Task details:
An exact copy of the listing below is needed, with no pictures in it.
* * *
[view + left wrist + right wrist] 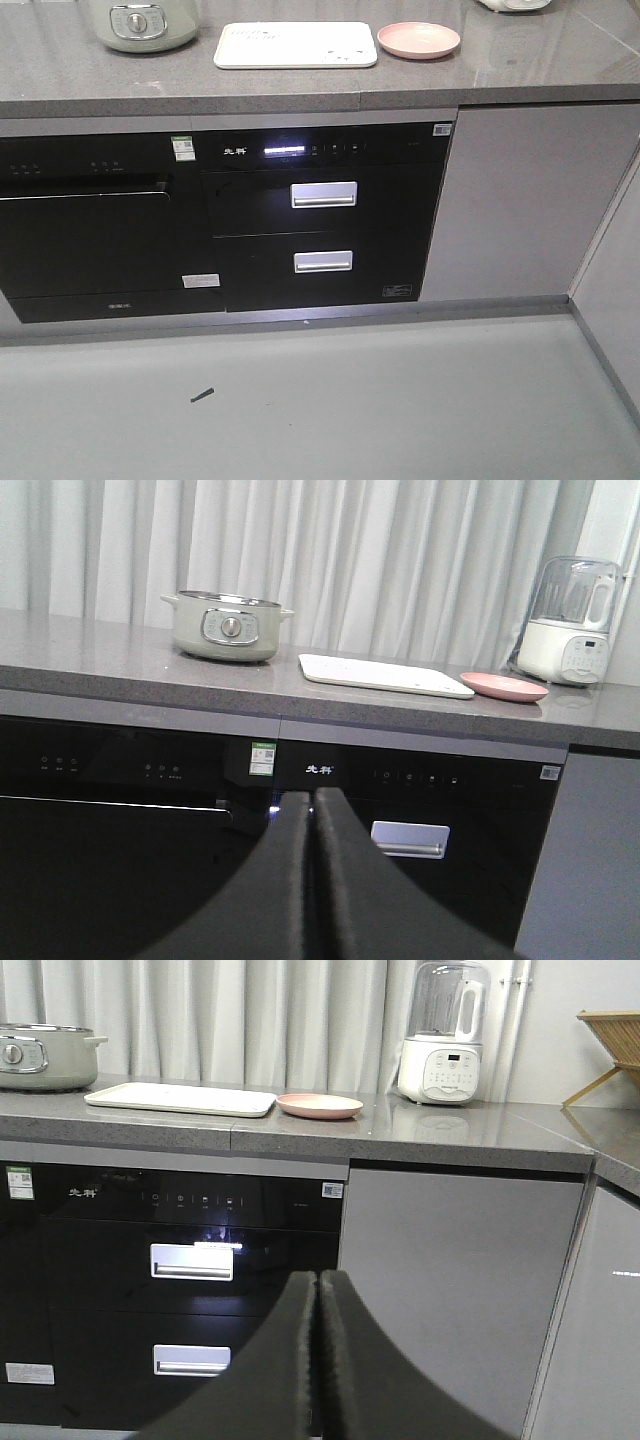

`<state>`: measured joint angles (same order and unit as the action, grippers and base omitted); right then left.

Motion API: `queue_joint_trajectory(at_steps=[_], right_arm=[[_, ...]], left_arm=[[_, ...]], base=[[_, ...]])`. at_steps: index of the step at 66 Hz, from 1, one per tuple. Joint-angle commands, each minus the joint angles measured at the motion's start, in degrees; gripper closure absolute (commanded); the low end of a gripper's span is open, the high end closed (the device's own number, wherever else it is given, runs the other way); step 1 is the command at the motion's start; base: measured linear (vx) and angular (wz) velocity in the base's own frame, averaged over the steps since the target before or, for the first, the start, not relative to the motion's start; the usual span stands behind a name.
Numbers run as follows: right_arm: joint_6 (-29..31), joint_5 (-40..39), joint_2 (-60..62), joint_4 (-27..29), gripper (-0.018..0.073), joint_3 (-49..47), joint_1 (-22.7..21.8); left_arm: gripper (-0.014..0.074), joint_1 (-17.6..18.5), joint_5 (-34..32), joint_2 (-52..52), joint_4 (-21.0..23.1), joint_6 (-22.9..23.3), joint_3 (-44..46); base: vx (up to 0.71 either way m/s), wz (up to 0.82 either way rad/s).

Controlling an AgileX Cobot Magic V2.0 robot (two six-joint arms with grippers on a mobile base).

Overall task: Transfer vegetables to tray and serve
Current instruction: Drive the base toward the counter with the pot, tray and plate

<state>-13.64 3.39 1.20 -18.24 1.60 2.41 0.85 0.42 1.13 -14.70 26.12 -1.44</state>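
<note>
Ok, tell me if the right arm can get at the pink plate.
Probably yes, once raised: the pink plate lies on the countertop with nothing in front of it, but the jaws are shut and below counter height.

On the surface (300, 90), the tray (296, 45) lies between the pot (140, 22) at left and the plate (418, 39) at right.
</note>
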Motion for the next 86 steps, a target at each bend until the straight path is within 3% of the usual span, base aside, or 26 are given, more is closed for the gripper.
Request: queue_joint_trajectory(at_steps=[1,86], right_arm=[[0.37,-3.80,-0.18,-0.02,0.0568,0.90,-0.29],[0.37,-3.80,-0.18,-0.02,0.0568,0.90,-0.29]], left_arm=[[0.0602,0.15,-4.27,0.35,0.10,0.07,-1.22],[0.0602,0.15,-4.27,0.35,0.10,0.07,-1.22]], base=[[0.09,-0.03],[0.11,0.02]])
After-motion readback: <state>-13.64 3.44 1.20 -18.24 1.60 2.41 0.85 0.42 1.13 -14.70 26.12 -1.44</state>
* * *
Written response:
[view + left wrist + right wrist] 

`<state>`: measured joint angles (same order and unit as the action, grippers and base omitted); right then left.

Motion API: `queue_joint_trajectory(at_steps=[_], right_arm=[[_, ...]], left_arm=[[_, ...]], base=[[_, ...]])`. at_steps: index of the step at 66 Hz, from 1, one per tuple. Joint-angle commands, each minus the joint angles measured at the motion's start, in degrees; gripper closure absolute (commanded); the low end of a gripper's span is open, the high end closed (the device's own number, wherever else it is given, runs the other way); step 1 is the command at the motion's start; base: measured linear (vx) and angular (wz) velocity in the base's own frame, averaged over the steps since the target before or, for the first, the start, not relative to the motion's start; the usual span stands behind a name.
Numbers run as follows: right_arm: joint_6 (-29..31), joint_5 (-40..39), joint_2 (-60..62), joint_4 (-27..29), gripper (-0.018..0.073), joint_3 (-49..47), joint_1 (-22.7..21.8); left_arm: gripper (-0.014..0.074), joint_1 (-17.6..18.5), joint_5 (-34..32), joint_2 (-52..52), joint_4 (-21.0..23.1), joint_6 (-22.9..23.3), joint_3 (-44..46); base: vx (up to 0.71 either way m/s), wz (up to 0.82 either way rad/s).

Controlling an AgileX Cobot Magic V2.0 robot (two six-joint arms with grippers on a mobile base).

Overall task: Transfer vegetables to tray and serve
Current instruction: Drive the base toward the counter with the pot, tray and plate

<state>-13.64 3.39 1.20 -18.24 1.60 2.41 0.85 0.42 1.13 -14.70 26.12 -1.44</state>
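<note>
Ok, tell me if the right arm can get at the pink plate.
Probably yes, once raised: the pink plate lies on the countertop with nothing in front of it, but the jaws are shut and below counter height.

On the surface (300, 90), the tray (296, 45) lies between the pot (140, 22) at left and the plate (418, 39) at right.
</note>
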Motion for the next 86 steps, a target at each bend until the straight path is within 3% of the usual span, base aside, or 26 are given, more is closed for the gripper.
Request: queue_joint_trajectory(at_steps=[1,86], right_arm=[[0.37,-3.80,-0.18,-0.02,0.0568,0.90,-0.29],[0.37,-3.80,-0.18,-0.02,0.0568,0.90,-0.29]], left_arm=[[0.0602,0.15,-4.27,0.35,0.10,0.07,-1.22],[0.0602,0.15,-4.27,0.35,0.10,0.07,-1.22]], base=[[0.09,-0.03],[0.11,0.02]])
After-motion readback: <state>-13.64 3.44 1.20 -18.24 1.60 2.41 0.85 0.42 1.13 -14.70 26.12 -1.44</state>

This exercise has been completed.